8.9 KiB
Usage
Most scenarios involving spreadsheets and data can be broken into 5 parts:
-
Acquire Data: Data may be stored anywhere: local or remote files, databases, HTML TABLE, or even generated programmatically in the web browser.
-
Extract Data: For spreadsheet files, this involves parsing raw bytes to read the cell data. For general JS data, this involves reshaping the data.
-
Process Data: From generating summary statistics to cleaning data records, this step is the heart of the problem.
-
Package Data: This can involve making a new spreadsheet or serializing with
JSON.stringify
or writing XML or simply flattening data for UI tools. -
Release Data: Spreadsheet files can be uploaded to a server or written locally. Data can be presented to users in an HTML TABLE or data grid.

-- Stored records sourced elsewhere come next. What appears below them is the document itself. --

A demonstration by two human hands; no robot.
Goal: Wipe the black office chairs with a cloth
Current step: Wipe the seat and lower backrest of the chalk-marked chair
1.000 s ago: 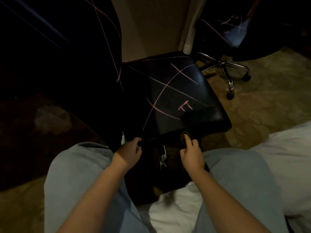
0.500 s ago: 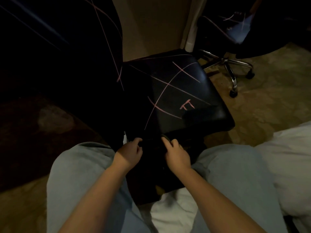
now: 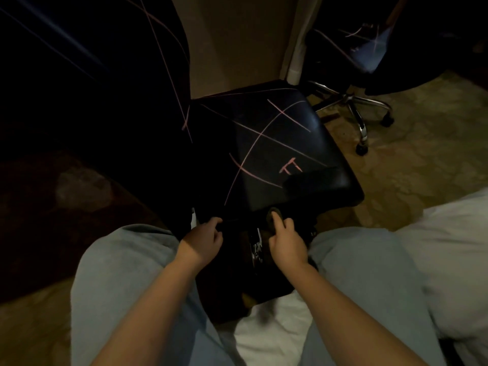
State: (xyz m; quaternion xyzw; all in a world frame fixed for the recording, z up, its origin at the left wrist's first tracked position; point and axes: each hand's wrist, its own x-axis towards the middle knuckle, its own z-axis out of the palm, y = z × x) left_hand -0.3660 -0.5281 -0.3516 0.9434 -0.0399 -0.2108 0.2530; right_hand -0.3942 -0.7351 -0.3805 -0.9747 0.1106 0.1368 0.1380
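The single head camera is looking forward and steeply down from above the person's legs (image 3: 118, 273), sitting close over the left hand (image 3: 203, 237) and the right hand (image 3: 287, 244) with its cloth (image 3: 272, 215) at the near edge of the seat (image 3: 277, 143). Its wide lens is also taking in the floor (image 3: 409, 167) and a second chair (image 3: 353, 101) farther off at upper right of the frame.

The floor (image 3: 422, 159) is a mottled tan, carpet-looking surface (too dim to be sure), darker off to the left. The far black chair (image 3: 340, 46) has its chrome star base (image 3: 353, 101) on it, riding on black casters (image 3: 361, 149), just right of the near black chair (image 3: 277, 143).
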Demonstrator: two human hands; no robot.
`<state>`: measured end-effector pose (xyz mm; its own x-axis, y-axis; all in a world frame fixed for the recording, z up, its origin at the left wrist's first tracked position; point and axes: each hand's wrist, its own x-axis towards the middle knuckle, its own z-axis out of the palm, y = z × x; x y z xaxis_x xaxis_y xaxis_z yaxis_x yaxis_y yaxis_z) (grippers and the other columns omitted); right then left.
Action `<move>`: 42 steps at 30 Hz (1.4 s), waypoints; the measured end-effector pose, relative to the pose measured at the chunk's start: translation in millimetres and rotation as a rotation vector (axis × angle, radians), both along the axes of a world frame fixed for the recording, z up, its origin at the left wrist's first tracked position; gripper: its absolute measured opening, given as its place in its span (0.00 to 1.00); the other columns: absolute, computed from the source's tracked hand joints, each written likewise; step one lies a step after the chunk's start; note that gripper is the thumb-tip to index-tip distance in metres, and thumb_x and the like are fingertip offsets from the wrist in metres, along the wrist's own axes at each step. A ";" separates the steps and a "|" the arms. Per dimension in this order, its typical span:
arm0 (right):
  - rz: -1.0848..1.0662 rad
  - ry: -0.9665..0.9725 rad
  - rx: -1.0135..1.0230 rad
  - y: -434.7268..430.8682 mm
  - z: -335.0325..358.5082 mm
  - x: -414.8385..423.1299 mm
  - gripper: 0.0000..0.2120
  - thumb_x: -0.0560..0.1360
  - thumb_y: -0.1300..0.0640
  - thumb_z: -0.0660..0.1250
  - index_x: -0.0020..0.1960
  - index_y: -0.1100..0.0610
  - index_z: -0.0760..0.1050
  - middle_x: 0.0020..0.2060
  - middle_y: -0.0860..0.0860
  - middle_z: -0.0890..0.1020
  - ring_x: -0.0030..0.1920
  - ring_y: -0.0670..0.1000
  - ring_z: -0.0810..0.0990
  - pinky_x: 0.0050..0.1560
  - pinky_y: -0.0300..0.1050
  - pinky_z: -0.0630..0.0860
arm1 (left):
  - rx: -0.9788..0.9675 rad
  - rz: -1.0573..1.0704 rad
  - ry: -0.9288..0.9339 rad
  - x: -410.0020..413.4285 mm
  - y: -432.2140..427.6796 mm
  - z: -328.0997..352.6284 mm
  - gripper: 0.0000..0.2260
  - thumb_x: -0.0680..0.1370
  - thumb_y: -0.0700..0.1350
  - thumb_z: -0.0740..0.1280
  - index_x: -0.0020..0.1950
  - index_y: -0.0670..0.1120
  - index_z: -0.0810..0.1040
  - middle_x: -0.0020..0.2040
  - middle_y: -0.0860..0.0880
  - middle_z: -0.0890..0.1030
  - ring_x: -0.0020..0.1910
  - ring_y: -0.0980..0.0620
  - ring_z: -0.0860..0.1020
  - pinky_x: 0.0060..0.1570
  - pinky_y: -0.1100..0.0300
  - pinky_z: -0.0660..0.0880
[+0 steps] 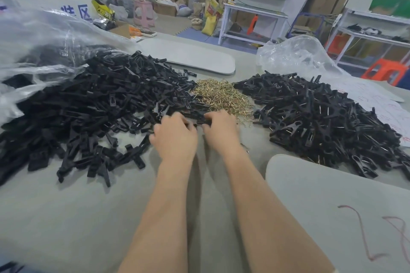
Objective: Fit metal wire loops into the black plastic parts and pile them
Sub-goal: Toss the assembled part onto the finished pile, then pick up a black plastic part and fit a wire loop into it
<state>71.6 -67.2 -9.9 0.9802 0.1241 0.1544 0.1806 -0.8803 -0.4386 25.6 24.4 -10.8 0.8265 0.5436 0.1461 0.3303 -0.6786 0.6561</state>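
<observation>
A big heap of bare black plastic parts [88, 106] covers the left of the table. A small mound of brass-coloured wire loops [221, 94] lies in the middle. To the right spreads a pile of black parts with wire fitted [321, 117]. My left hand [175, 137] and my right hand [219, 131] meet just below the wire mound, fingers curled around one black part [199, 121] held between them. Any wire in my fingers is hidden.
The grey table [77, 217] runs toward me. A clear plastic bag [44, 35] lies behind the left heap, another bag [297, 55] behind the right pile. Grey boards sit at the near right [332, 206] and far middle [195, 57]. Shelves and cartons stand beyond.
</observation>
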 end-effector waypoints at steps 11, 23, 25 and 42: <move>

A common problem involves generating a valid spreadsheet export from data stored
in an HTML table. In this example, an HTML TABLE on the page will be scraped,
a row will be added to the bottom with the date of the report, and a new file
will be generated and downloaded locally. XLSX.writeFile
takes care of
packaging the data and attempting a local download:
// Acquire Data (reference to the HTML table)
var table_elt = document.getElementById("my-table-id");
// Extract Data (create a workbook object from the table)
var workbook = XLSX.utils.table_to_book(table_elt);
// Process Data (add a new row)
var ws = workbook.Sheets["Sheet1"];
XLSX.utils.sheet_add_aoa(ws, [["Created "+new Date().toISOString()]], {origin:-1});
// Package and Release Data (`writeFile` tries to write and save an XLSB file)
XLSX.writeFile(workbook, "Report.xlsb");
This library tries to simplify steps 2 and 4 with functions to extract useful
data from spreadsheet files (read
/ readFile
) and generate new spreadsheet
files from data (write
/ writeFile
). Additional utility functions like
table_to_book
work with other common data sources like HTML tables.
This documentation and various demo projects cover a number of common scenarios and approaches for steps 1 and 5.
Utility functions help with step 3.
"Acquiring and Extracting Data" describes solutions for common data import scenarios.
"Packaging and Releasing Data" describes solutions for common data export scenarios.
"Processing Data" describes solutions for common workbook processing and manipulation scenarios.
"Utility Functions" details utility functions for translating JSON Arrays and other common JS structures into worksheet objects.
The Zen of SheetJS
Data processing should fit in any workflow
The library does not impose a separate lifecycle. It fits nicely in websites and apps built using any framework. The plain JS data objects play nice with Web Workers and future APIs.
JavaScript is a powerful language for data processing
The "Common Spreadsheet Format" is a simple object representation of the core concepts of a workbook. The various functions in the library provide low-level tools for working with the object.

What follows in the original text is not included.